== WHAT TO WORK ON ==
All of the lines below should be output exactly as shown.

== INFORMATION SUPPLIED ==
-=-=-

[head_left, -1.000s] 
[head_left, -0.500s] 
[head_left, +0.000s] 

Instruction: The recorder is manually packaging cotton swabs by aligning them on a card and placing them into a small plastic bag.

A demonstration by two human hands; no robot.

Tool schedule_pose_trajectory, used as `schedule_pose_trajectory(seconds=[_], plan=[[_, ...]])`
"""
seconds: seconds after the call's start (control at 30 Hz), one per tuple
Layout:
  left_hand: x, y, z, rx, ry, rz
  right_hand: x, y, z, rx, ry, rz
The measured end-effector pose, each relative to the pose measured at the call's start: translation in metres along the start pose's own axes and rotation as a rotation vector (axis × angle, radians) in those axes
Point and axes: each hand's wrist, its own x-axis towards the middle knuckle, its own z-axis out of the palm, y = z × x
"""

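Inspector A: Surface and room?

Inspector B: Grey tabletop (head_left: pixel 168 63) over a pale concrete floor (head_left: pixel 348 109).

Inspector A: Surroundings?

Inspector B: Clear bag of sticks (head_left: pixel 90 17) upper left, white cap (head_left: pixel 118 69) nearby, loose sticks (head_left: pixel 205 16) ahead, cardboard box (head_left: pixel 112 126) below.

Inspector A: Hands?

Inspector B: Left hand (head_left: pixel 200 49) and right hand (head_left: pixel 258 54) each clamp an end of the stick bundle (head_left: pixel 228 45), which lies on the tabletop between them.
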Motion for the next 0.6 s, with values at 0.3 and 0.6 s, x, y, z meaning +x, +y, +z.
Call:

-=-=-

== WRITTEN RESPONSE ==
[head_left, -1.000s] 
[head_left, -0.500s] 
[head_left, +0.000s] 

Instruction: The recorder is manually packaging cotton swabs by aligning them on a card and placing them into a small plastic bag.

A demonstration by two human hands; no robot.

Tool schedule_pose_trajectory, used as `schedule_pose_trajectory(seconds=[_], plan=[[_, ...]])`
"""
seconds: seconds after the call's start (control at 30 Hz), one per tuple
Layout:
  left_hand: x, y, z, rx, ry, rz
  right_hand: x, y, z, rx, ry, rz
The measured end-effector pose, each relative to the pose measured at the call's start: translation in metres along the start pose's own axes and rotation as a rotation vector (axis × angle, radians) in those axes
Point and axes: each hand's wrist, its own x-axis towards the middle knuckle, its own z-axis out of the palm, y = z × x
"""

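Inspector A: Surface and room?

Inspector B: Grey tabletop (head_left: pixel 168 63) over a pale concrete floor (head_left: pixel 348 109).

Inspector A: Surroundings?

Inspector B: Clear bag of sticks (head_left: pixel 90 17) upper left, white cap (head_left: pixel 118 69) nearby, loose sticks (head_left: pixel 205 16) ahead, cardboard box (head_left: pixel 112 126) below.

Inspector A: Hands?

Inspector B: Left hand (head_left: pixel 200 49) and right hand (head_left: pixel 258 54) each clamp an end of the stick bundle (head_left: pixel 228 45), which lies on the tabletop between them.
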Motion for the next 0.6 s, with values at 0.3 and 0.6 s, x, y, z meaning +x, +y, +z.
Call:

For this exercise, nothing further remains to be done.